For a few years now, I’ve found myself practicing a strange omission: I don’t talk about my age.
Ideally, this would be because I just don’t think about it that much. But you already know, reading this, that that can’t be the case.
Except when legally necessary, or around my birthday (which is, in fact, in a week and change), I try not to mention the number. I’ve especially avoided disclosing it on the internet—for privacy, I told myself for a long time, knowing it was a weak cover. A curtain hiding an Ozian maestro: dread. Shame.
We live—this isn’t news by any standard—under the radiant (radioactive?) glow of economies and cultures that idolize youth. A massive slice of the beauty industry is devoted to beating back the effects of aging. In sports, players start in their teens or sooner, knowing their peak physical condition only lasts so long and that injuries are always a risk. In the arts and entertainment, youth is currency, cachet, popularity—a sign of worth in the public eye.
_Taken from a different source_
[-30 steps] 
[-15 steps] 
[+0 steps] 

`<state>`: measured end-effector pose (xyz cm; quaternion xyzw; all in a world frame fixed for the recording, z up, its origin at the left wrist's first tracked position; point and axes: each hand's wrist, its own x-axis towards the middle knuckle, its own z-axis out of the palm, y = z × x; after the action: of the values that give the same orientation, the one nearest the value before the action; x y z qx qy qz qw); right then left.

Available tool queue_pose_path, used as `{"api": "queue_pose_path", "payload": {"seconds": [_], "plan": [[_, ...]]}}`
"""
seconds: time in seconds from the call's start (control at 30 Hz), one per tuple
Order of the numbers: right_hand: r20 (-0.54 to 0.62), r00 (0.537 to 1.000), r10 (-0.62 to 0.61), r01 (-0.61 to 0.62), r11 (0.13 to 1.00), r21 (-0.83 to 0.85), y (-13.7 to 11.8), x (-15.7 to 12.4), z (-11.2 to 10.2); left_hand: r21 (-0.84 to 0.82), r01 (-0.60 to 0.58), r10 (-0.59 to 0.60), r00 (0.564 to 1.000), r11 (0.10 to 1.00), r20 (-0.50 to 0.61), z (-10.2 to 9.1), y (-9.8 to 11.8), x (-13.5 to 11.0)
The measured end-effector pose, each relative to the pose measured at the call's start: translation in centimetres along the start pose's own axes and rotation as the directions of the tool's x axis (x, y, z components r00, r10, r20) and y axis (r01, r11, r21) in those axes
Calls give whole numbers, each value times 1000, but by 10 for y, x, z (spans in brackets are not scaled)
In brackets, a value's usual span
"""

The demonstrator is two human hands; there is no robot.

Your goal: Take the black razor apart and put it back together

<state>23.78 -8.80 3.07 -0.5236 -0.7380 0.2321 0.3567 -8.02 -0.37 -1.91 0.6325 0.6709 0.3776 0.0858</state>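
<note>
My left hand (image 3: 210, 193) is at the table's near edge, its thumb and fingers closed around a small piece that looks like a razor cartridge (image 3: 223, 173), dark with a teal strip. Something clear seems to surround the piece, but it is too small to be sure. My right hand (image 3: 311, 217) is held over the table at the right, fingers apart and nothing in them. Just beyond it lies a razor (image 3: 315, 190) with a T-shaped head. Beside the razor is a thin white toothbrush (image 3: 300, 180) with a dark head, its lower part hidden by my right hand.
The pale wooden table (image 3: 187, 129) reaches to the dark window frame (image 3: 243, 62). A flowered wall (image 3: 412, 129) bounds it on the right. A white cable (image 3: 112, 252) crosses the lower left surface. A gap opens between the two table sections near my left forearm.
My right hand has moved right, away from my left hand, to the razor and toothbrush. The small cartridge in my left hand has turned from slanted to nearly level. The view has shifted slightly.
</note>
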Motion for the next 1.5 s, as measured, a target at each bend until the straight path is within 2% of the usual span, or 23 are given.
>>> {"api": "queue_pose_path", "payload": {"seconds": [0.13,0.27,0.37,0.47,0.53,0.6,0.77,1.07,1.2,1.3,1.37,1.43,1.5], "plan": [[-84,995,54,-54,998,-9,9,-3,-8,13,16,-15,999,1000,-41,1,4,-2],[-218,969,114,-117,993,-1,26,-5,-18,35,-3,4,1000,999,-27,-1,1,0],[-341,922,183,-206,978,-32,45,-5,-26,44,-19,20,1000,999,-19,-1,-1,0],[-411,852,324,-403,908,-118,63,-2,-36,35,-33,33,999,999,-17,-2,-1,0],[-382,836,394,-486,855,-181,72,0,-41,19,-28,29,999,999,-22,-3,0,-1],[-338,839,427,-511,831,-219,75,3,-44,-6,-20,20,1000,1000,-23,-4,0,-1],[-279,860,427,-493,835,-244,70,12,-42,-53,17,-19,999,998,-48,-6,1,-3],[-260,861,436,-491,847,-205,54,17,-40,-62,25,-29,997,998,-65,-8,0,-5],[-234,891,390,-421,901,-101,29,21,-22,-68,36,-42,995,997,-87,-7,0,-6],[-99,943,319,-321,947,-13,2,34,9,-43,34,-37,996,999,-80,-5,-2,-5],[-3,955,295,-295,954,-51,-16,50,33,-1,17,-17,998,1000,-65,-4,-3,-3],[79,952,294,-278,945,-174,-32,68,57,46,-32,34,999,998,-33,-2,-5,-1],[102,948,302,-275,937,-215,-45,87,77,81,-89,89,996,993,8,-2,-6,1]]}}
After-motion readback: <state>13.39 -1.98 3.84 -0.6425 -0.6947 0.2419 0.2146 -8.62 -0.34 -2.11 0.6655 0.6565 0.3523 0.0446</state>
If I tried for optimism, youth can be the beginning of all things: a root point from which possibility tendrils outward. At my most cynical, I’d call it the price tag around your neck, measuring potential output—and decline.
The year I turned 25, I thought my life was over.
The quarter-life crisis came for me, and not gently—a hook to the jaw, knocking me flat. I’d been working at that point for several years in a bookstore; I loved the work, but it was part-time, covering not much more than rent and my four-times-a-week dinner of black beans and broccoli. I’d taken the job specifically to work on music in my off time, releasing new songs and playing shows—which, as it turns out, costs money. I found myself continually looping through a figure eight: pouring my paychecks and waking hours into recording and gigs, then having to take months to recoup missed meals, sleep, and savings.
As my birthday loomed that summer, dread grew in my chest, insidious vine. I couldn’t see the point of what I was doing. Music felt like a grind, the joy vacuumed out by sheer exhaustion. My relatives seemed disappointed when they learned I was still at the bookstore. Meanwhile, friends and classmates were busy building lives that felt solid, real—complete with salaries, exciting announcements, and finished projects.
To soothe myself, I embarked on a steady diet of classic films—old favorites that my father, a onetime film student, had raised us on. But the comfort only stretched so far. I found myself compulsively searching up the actors’ ages as I watched. Predictably, my guts lurched anytime I found one who had played a role while under the age of 25.
If I disappeared tomorrow, I thought, what would I have to show?
Prodigy is easy to love. It has a tractor beam of its own, shining, riveting. So young. So talented. It’s why the mythology of the “27 Club,” whose famous members all died at 27, endures; why we’re more likely to call someone’s death tragic if they were young. Potential, that brilliant intoxicant, is never more attractive than when it seems lost forever.
In a season of worrying my own potential like a massive hangnail, I wrote a song, of course. I nicknamed it after one of Hollywood’s best-known eidolons, whose films kept me afloat, but whose ghostly youth terrorized me: “Jamie Dean.”